╭─ MATERIAL PROVIDED

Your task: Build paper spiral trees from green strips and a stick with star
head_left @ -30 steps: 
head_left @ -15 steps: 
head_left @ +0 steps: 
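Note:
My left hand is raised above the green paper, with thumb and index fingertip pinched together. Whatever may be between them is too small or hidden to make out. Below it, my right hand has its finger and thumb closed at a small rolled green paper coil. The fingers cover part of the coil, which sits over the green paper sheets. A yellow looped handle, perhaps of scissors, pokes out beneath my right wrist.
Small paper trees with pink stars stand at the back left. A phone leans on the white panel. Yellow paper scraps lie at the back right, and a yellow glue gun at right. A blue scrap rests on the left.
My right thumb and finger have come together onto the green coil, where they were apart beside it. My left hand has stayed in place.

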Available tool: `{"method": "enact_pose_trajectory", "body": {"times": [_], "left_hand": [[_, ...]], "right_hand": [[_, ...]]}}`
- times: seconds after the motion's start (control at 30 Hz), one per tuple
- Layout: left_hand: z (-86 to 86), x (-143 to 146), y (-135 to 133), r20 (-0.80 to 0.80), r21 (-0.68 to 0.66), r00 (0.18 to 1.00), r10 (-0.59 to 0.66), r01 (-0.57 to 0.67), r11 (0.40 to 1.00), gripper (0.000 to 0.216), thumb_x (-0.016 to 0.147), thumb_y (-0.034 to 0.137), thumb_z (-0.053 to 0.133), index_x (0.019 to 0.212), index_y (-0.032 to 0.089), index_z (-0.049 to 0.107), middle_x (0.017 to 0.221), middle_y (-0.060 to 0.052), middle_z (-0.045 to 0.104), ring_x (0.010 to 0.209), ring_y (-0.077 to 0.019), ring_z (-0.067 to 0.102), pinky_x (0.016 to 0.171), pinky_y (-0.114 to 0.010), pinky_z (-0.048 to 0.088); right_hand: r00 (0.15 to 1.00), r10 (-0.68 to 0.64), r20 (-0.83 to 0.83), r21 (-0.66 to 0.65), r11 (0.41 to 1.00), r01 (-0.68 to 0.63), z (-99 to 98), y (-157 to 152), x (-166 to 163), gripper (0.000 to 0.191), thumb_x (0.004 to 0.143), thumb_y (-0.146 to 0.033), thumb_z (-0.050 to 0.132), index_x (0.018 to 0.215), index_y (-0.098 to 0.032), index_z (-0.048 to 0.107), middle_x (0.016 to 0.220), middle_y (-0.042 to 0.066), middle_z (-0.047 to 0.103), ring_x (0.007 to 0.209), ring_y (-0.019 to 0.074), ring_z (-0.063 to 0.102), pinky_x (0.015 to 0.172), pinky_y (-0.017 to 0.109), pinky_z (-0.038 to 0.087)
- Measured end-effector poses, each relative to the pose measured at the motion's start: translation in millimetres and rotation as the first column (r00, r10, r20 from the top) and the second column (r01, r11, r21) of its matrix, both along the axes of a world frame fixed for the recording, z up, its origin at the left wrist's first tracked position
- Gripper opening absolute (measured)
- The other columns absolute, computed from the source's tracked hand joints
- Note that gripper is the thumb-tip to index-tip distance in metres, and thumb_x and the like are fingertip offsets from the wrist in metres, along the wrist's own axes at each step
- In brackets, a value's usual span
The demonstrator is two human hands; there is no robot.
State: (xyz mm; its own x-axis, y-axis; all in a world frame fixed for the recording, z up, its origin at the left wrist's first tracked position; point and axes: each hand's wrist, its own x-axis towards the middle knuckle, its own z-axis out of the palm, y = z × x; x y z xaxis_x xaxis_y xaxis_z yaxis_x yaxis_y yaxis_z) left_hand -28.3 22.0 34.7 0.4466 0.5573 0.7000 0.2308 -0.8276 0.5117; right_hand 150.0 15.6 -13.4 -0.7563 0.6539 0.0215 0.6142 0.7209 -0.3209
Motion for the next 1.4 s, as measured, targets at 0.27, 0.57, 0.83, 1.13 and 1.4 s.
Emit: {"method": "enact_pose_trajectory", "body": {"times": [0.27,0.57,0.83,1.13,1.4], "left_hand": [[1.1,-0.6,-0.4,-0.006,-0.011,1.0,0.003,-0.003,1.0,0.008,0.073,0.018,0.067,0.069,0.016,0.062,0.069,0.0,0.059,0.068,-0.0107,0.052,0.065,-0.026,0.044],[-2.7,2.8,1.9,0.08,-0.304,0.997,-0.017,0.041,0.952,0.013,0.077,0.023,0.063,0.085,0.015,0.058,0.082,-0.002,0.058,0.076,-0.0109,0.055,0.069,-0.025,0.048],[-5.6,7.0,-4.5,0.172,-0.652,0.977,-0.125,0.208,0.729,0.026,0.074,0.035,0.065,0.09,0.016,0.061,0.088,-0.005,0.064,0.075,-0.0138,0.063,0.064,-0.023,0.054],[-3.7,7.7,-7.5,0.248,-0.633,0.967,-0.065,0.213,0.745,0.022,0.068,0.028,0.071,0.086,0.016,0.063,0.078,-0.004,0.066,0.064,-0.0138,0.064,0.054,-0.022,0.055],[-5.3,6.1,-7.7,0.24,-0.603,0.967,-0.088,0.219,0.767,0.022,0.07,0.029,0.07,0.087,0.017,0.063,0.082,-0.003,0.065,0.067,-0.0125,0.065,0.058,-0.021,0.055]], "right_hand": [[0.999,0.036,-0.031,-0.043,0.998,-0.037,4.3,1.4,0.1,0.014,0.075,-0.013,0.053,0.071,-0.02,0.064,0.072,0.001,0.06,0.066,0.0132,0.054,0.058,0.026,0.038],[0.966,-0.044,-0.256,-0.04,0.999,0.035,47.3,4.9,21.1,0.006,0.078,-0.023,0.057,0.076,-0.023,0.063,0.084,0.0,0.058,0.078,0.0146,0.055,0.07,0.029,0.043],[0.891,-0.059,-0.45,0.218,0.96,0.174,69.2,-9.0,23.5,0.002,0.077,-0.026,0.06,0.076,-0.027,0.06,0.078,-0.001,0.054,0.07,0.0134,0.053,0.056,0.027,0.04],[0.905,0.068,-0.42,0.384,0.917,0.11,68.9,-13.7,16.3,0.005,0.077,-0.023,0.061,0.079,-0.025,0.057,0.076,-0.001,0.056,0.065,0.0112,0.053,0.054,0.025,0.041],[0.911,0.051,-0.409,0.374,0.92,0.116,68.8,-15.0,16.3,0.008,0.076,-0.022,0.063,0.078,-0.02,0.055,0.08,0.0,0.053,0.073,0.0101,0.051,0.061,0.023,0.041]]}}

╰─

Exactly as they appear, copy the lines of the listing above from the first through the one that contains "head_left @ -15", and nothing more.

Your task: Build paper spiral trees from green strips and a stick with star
head_left @ -30 steps: 
head_left @ -15 steps: 

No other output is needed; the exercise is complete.